--- The data Enclosed Below ---

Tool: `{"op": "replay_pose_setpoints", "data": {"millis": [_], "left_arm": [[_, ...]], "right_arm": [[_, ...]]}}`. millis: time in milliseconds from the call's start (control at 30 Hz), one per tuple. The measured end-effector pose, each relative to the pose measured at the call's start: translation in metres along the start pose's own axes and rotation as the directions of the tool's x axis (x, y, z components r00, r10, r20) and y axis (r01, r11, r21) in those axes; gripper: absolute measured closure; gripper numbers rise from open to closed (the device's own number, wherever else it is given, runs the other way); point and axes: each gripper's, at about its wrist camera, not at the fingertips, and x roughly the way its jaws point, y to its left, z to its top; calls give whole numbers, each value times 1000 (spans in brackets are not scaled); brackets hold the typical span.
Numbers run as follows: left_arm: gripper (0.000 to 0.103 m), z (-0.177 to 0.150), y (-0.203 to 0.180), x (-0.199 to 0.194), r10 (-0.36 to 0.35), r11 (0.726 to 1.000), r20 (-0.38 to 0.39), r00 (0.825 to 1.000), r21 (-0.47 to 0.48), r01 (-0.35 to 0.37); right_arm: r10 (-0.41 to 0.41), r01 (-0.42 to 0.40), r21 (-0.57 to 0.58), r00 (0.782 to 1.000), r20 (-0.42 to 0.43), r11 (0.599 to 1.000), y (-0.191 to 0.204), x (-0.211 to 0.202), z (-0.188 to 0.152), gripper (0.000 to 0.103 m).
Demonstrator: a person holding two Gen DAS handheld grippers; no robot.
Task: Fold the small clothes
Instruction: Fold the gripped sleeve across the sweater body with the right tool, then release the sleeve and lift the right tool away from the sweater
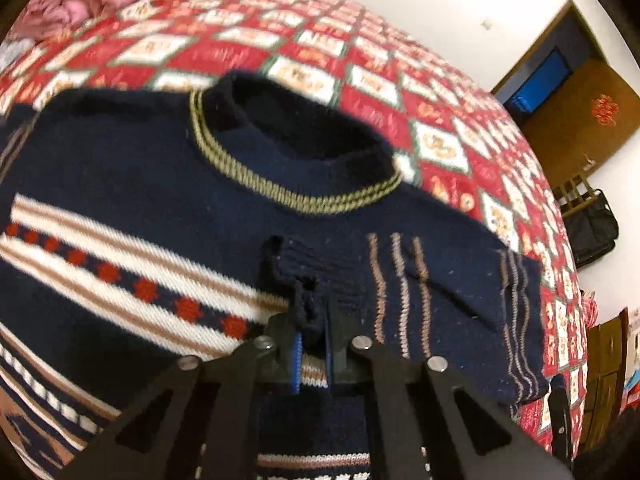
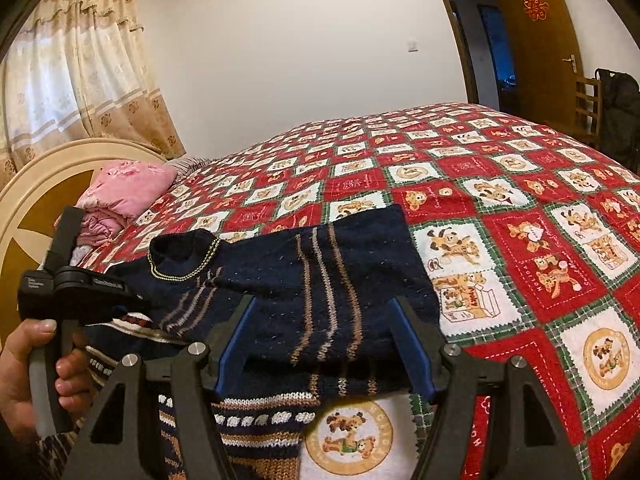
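Observation:
A navy knitted sweater (image 1: pixel 140 168) with white, tan and red bands lies on the bed, collar away from me. Its right sleeve (image 1: pixel 404 288) is folded across the chest. My left gripper (image 1: pixel 314 316) is shut on the sleeve's navy cuff (image 1: pixel 296 272) over the chest. In the right wrist view the sweater (image 2: pixel 280 280) lies in front, the folded sleeve (image 2: pixel 328 292) on top. My right gripper (image 2: pixel 324 312) is open, its blue-padded fingers (image 2: pixel 236 332) to either side of the sleeve fold near the sweater's side edge. The left gripper's body (image 2: pixel 68 284) shows at left, held by a hand.
The bed has a red and white patchwork quilt (image 2: pixel 500 208) with bear pictures. Pink folded clothes (image 2: pixel 128 188) lie by the cream headboard (image 2: pixel 48 184). A wooden door (image 2: pixel 536 40), a chair with a black bag (image 2: pixel 616 108), and curtains (image 2: pixel 80 80) stand beyond the bed.

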Motion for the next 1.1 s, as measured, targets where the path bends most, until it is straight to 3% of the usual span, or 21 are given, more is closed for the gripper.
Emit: {"op": "replay_pose_setpoints", "data": {"millis": [333,700,867,1100], "left_arm": [[94,21,12,-46,11,996,129,992,81,-22],[95,38,58,-58,87,993,180,980,58,-99],[95,41,74,-58,107,992,184,977,50,-118],[95,43,81,-40,146,986,185,972,55,-159]], "right_arm": [[7,-7,69,1000,-4,998,-14,-1,3,35],[102,-100,24,992,-69,995,2,6,-4,35],[172,-173,0,978,-115,985,13,11,-10,35],[177,-187,-51,971,-158,981,22,15,-12,35]]}}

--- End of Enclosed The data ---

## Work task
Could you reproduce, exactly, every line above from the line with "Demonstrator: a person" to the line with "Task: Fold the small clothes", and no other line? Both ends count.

## Exercise result
Demonstrator: a person holding two Gen DAS handheld grippers; no robot.
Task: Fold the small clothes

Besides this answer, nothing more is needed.